In un sistema, come quello sanitario, che deve produrre servizi per la tutela della salute e del benessere dell’individuo, urge mettere le persone e le competenze al centro del processo di innovazione tecnologica. Questo il razionale della Componente 2 della Missione 6 Salute del PNRR che si fonda su investimenti specifici per lo sviluppo delle competenze tecniche, professionali, digitali e manageriali del personale sanitario. Ciò implica che sarà opportuno introdurre, sia nella formazione di base, sia in quella post base e in ambito di ECM, materie afferenti all’Information and Communications Technology (ICT) per permettere a tutti i professionisti, di qualsiasi età, di saper, non solo usare, ma anche progettare l’uso delle tecnologie. C’è, poi, anche un’altra questione: quella della formazione da un punto di vista psicologico e della relazione con il paziente, in modo da umanizzare anche “la relazione a d8istanza”. Ci sono cose che non possiamo insegnare ad una macchina e che nessun algoritmo potrà mai riportare in una sequenza matematica, neanche nella più complessa: capacità di comprendere, utilizzare e gestire le proprie emozioni per comunicare in modo efficace, entrare in empatia con la persona. La tecnologia non sostituisce il fattore umano, anzi, lo agevola, poiché, sollevando il professionista sanitario dall’adempimento di una buona parte delle operazioni burocratiche di routine, permette di mettere al centro la relazione con il paziente. I manager e le istituzioni devono valorizzare ed implementare la qualità delle relazioni, riconoscendone in termini operativi il tempo all’interno della prestazione, se non vogliamo ridurre le persone a semplici variabili di un’equazione matematica all’interno di un algoritmo; se non vogliamo demotivare i professionisti, nella loro attività quotidiana e, soprattutto, se non vogliamo privare pazienti e professionisti di ciò che conta di più per il raggiungimento del successo di qualsivoglia percorso diagnostico, terapeutico e assistenziale: il rapporto di fiducia e di collaborazione”.

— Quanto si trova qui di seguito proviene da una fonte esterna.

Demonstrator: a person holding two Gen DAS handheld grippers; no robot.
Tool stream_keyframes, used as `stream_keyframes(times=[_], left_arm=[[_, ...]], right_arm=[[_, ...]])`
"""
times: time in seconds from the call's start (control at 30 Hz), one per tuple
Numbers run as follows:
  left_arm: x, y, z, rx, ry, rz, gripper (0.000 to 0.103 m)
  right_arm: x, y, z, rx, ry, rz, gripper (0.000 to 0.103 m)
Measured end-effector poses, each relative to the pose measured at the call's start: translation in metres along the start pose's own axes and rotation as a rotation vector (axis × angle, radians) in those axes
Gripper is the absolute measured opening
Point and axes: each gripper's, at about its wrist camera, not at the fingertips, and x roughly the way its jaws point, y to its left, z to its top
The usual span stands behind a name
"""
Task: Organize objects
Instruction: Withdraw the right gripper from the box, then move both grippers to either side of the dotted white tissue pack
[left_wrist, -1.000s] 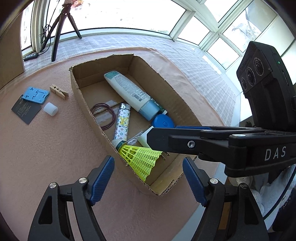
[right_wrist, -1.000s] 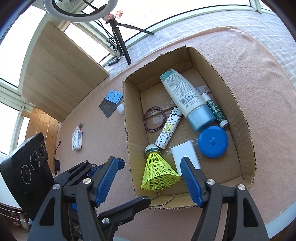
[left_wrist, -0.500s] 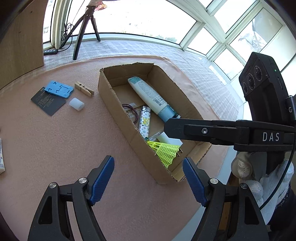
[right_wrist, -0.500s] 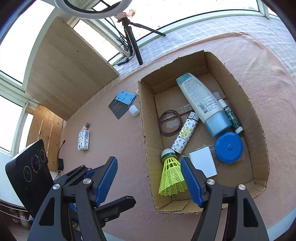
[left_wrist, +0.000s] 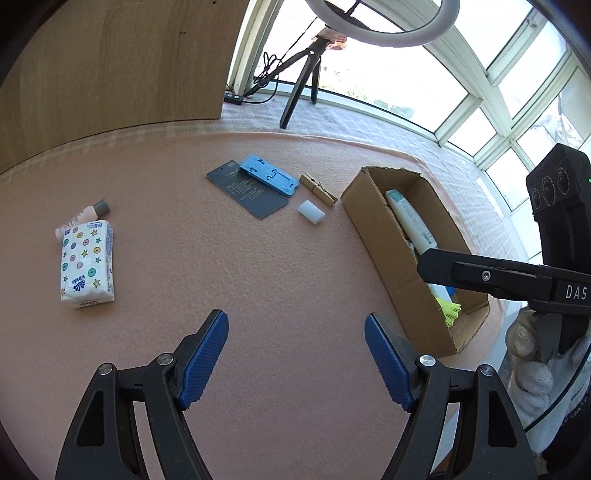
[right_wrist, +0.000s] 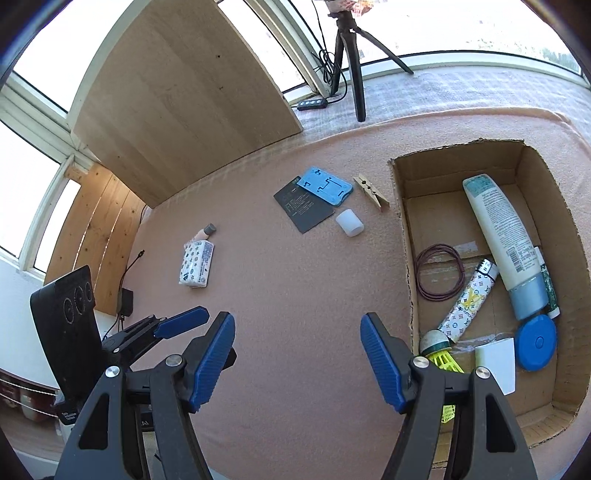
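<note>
My left gripper (left_wrist: 295, 317) hangs open and empty over bare pink mat. So does my right gripper (right_wrist: 296, 319), just left of the cardboard box (right_wrist: 406, 236). The box (left_wrist: 395, 258) holds a lotion tube (right_wrist: 498, 236), a yellow shuttlecock (right_wrist: 441, 356), a patterned lighter (right_wrist: 467, 299), a blue round case (right_wrist: 535, 347), hair ties (right_wrist: 439, 271) and a white card (right_wrist: 496, 363). Loose on the mat lie a tissue pack (left_wrist: 87, 264), a small pink bottle (left_wrist: 83, 218), a dark card (left_wrist: 247, 194), a blue plastic holder (left_wrist: 269, 174), a clothespin (left_wrist: 317, 189) and a white cap (left_wrist: 311, 211).
A wooden panel (right_wrist: 177, 103) stands at the back left. A tripod (right_wrist: 351, 62) with a ring light (left_wrist: 384, 22) and a power strip (right_wrist: 312, 104) sit by the windows. A gloved hand (left_wrist: 532, 354) holds the right gripper at the mat's right edge.
Both grippers swung left, away from above the box, which now sits at the right of each view. The tissue pack and pink bottle came into the left wrist view. Jaws unchanged.
</note>
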Motion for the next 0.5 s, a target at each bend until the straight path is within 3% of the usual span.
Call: stream_keyframes(times=[0.5], left_arm=[[-0.035,0.12,0.003,-0.08,-0.061,0.148,0.079]], right_arm=[[0.083,0.093,0.03,-0.141,0.053,0.046,0.067]])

Che ruolo ha la E-leadership?
“L’innovazione digitale deve essere un obiettivo di programmazione istituzionale e poiché riguarda le scelte strategiche, il problema della digitalizzazione in sanità investe soprattutto la sfera dirigenziale. La e-leadership si realizza attraverso il coinvolgimento degli operatori a tutti i livelli: istituzionale, amministrativo, gestionale, medico e scientifico, in modo che tutti condividano i medesimi obiettivi e agiscano in sinergia per il loro raggiungimento. Altro aspetto che riguarda una buona gestione delle risorse umane è che non si può dissociare il benessere del lavoratore da quello del paziente e che la carenza di personale non deve portare a togliere tempo alla formazione, compreso quello per l’affiancamento dei neoassunti”.

Competenze digitali vs età del professionista sanitario. Quali i punti di forza e quali le criticità?
“I lavoratori anziani, essendo meno abituati all’uso delle tecnologie, tendono a lasciare questo aspetto ai colleghi giovani, mantenendo la parte di lavoro più fisica e manuale. A fronte di questo, i punti di forza delle vecchie generazioni risiedono nell’esperienza, nella conoscenza del lavoro, nella capacità di insegnare ai giovani. La creazione di un team misto può rappresentare una valida opportunità per la collaborazione tra senior e junior e per il trasferimento intergenerazionale delle competenze che è fondamentale: la “contaminazione” di conoscenze e di esperienze rappresenta sempre un valore aggiunto e un propulsore per la crescita”.